Home > Technology peripherals > AI > In-depth analysis of Google Tensor G3 processor: powerful 9-core CPU + 10-core GPU, perfect support for local AI large models!

In-depth analysis of Google Tensor G3 processor: powerful 9-core CPU + 10-core GPU, perfect support for local AI large models!

王林
Release: 2023-10-08 18:29:16
forward
2355 people have browsed it

深入解析谷歌Tensor G3处理器:强大的9核CPU+10核GPU,完美支持本地AI大模型!

On October 4, Google officially released its latest generation of flagship smartphones Pixel 8 and Pixel 8 Pro. Both phones are powered by Google's latest Tensor G3 processor and will run the latest Android 14 system. Pricing starts at $699. At present, some users have already obtained the new Pixel 8 series phones in advance, and the core parameters and benchmark test results of the Tensor G3 chip have been announced

深入解析谷歌Tensor G3处理器:强大的9核CPU+10核GPU,完美支持本地AI大模型!

9-core CPU: Compared with the previous generation, the performance is improved by more than 20%

According to information exposed in the Geekbench database, Google Pixel 8 Pro is equipped with a Tensor G3 processor. The processor is based on a 9-core CPU architecture, including 1 Cortex-X3 large core, clocked at 3.00GHz; 4 Cortex-A715 large cores, clocked at 2.45GHz; 4 Cortex-A510 small cores, clocked at 2.15 GHz.
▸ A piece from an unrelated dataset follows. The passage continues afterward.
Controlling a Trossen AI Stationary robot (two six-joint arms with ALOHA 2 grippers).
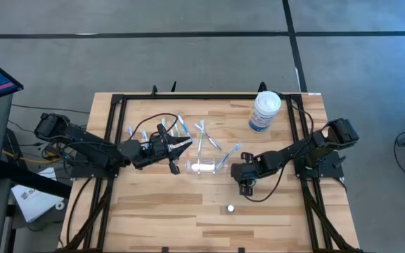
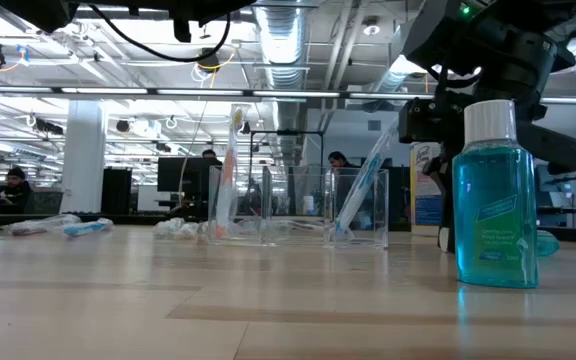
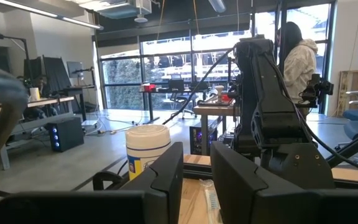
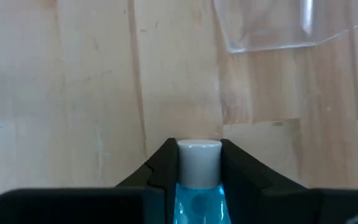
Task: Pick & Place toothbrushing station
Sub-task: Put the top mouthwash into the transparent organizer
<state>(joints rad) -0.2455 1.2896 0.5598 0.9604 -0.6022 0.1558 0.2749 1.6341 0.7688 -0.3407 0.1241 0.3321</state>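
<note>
A clear plastic holder (image 1: 204, 167) (image 2: 298, 205) stands mid-table, with one toothbrush (image 2: 228, 175) upright in its left part and another (image 2: 363, 180) leaning in its right part. Loose white-and-blue toothbrushes (image 1: 206, 137) lie behind it. My right gripper (image 1: 245, 188) (image 4: 199, 146) points steeply down near the holder's right end, shut on a small bottle of blue liquid. A second such bottle (image 2: 495, 200) (image 1: 230, 208) stands on its base nearer the front edge. My left gripper (image 1: 179, 151) (image 3: 196, 180) hovers left of the holder, open; wood and a toothbrush show through its gap. My right gripper pinches the small bottle at its white cap (image 4: 199, 155) between the two fingers (image 4: 166, 163), coming steeply from above. The blue body runs back between the fingers under the gripper, which hides it. Whether the bottle rests on the table does not show.
A large white tub with a blue label (image 1: 264, 112) (image 3: 146, 149) stands at the far right. More wrapped toothbrushes (image 1: 136, 132) lie at the far left. A black frame (image 1: 188, 97) borders the tabletop. Bare wood stretches along the near edge (image 1: 153, 218).
</note>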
Although these CPU IPs will be launched by Arm in 2022, they have already undergone considerable upgrades compared to the previous generation of Tensor G2

深入解析谷歌Tensor G3处理器:强大的9核CPU+10核GPU,完美支持本地AI大模型!

According to the Geekbench 6 running results, the single-core CPU score of Tensor G3 is 1760 points, and the multi-core CPU score is 4442 points. Compared with Tensor G2 (Pixel 7 Pro, single-core 1463 points, multi-core 3498 points), single-core performance has been improved by about 20%, and multi-core performance has been improved by about 27%. However, compared with competing products such as Apple A17 Pro (single-core 2914 points, multi-core 7119 points) and Qualcomm Snapdragon 8 Gen 2, Tensor G3 still lags far behind

10-core Mali-G715 GPU: poor performance stability

The GPU of Tensor G3 uses the 10-core Arm Mali-G715 GPU, which has the same hardware-level ray tracing acceleration capabilities as Apple A17 Pro. In addition, according to previous reports, Tensor G3 will also use the "BigWave" module to further improve video encoding and decoding capabilities. While retaining Tensor G2’s support for AV1 decoding, it also adds AV1 encoding capabilities up to 4K@30FPS. The highest encoding capability of Tensor G3 can reach 8K@30FPS

Recently, netizen @Tech_Reve exposed the results of Pixel 8 and Pixel 8 Pro in 3D Mark’s “Wildlife Stress Test”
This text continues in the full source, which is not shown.